> [Problem statement]
Going through the data below, find how many lines include the word "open", and reply with that number alone.

> [Dataset extract]
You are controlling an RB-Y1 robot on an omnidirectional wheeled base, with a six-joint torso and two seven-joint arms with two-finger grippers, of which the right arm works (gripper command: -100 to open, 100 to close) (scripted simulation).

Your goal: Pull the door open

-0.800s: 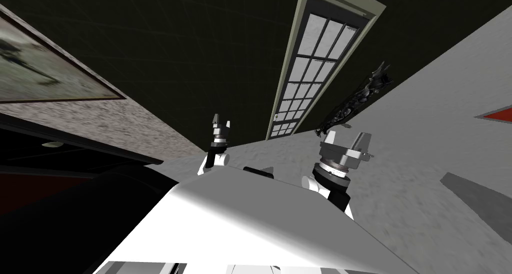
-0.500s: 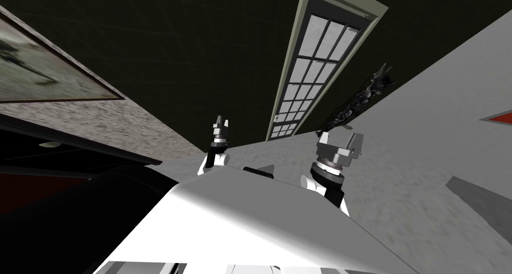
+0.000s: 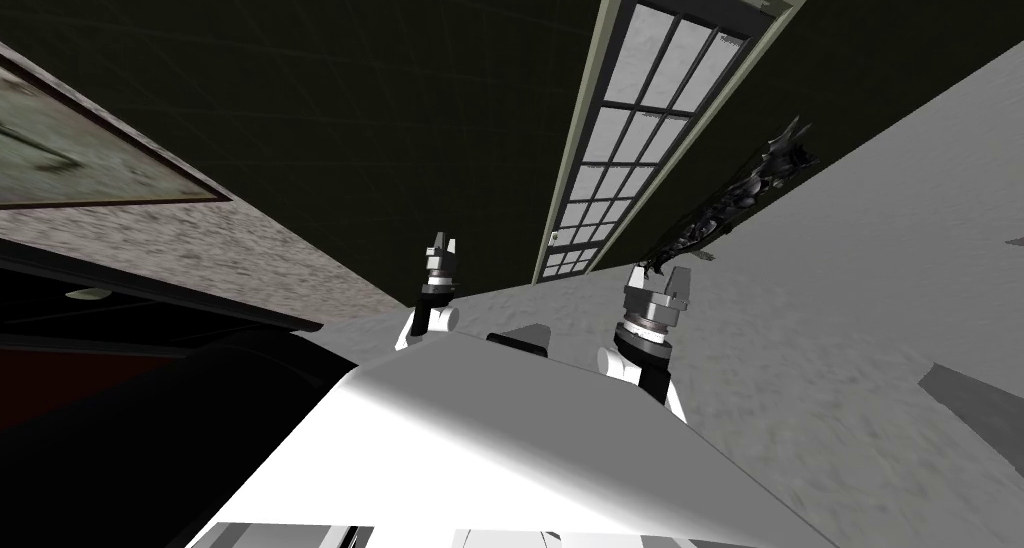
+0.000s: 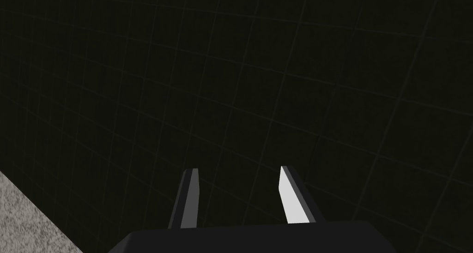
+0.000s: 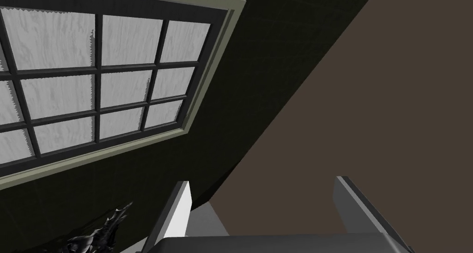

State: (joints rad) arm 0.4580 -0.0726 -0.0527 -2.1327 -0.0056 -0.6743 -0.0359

> [Solution to this exercise]
2